Au Grand Palais, avec une sélection rigoureuse et un accrochage subtil, l’exposition « Italia Nova » éclaire les mutations rapides de l’art italien des années 1900-1950.
PARIS - Passionnante exposition que ce panorama de l’art italien de la première moitié du XXe siècle, qui, pour l’essentiel, prend appui sur la considérable collection du Museo di Arte Moderna e Contemporanea di Trento e Rovereto (MART), à Rovereto, en Italie. Passionnante car elle revient, avec un choix d’œuvres serré et judicieux, sur les recherches formelles les plus novatrices qui initient et closent la période : le futurisme d’un côté ; les débuts de personnalités aussi importantes et singulières que Lucio Fontana et Piero Manzoni de l’autre. Passionnante car, entre les deux, on (re)découvre un aspect de l’art de la péninsule italienne beaucoup moins connu chez nous, constitué pour une grande part d’un « retour à l’ordre » artistique fondé sur une relecture de l’art classique.
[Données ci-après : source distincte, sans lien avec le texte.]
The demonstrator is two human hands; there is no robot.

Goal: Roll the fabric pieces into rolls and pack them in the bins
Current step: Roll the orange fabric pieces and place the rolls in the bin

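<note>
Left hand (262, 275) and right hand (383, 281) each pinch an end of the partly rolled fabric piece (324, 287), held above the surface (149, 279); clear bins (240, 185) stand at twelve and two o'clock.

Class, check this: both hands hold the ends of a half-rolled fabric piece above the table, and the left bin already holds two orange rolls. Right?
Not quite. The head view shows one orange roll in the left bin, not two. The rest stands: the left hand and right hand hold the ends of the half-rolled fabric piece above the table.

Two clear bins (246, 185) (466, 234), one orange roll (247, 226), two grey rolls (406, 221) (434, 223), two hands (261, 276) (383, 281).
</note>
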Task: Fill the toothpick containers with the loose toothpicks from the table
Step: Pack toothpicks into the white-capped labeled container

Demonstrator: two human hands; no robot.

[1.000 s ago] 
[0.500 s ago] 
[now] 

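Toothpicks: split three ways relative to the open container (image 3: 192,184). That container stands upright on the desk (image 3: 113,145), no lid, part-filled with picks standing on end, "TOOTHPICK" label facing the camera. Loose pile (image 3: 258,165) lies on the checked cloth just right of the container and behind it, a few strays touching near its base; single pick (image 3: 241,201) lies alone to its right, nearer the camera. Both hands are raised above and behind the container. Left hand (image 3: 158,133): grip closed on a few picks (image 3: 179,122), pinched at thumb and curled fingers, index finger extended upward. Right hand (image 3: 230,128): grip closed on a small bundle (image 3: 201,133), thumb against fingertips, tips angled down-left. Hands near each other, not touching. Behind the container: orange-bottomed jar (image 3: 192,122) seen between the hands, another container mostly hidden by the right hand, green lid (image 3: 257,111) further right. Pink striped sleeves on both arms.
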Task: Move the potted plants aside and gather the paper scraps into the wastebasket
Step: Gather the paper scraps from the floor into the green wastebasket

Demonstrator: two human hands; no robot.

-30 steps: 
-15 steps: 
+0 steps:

La présentation s’ouvre donc sur le futurisme, dont le manifeste du poète Marinetti est publié en 1909, avant que cinq peintres, parmi lesquels Giacomo Balla, Carlo Carrà et Luigi Russolo, ne signent l’année suivante un Manifeste des peintres futuristes, qui prône la « [destruction du] culte du passé, [de] l’obsession de l’ancien […] et [du] formalisme académique ». Focalisant ses expérimentations picturales sur le rendu visible de la dynamique des mouvements mécaniques, humains ou cosmiques, les artistes s’attachent à un renouvellement thématique prenant la ville, le mouvement, le progrès ou l’observation scientifique comme emblèmes d’une modernité nouvelle. Tout en décomposition saccadée, entrechoquement de surfaces et vibrations chromatiques intenses, le Dynamisme d’une automobile (1913) de Russolo, Le Mouvement du clair de lune (1910-1911) de Carrà et La Main du violoniste (1912) de Balla sont trois chefs-d’œuvre incontournables.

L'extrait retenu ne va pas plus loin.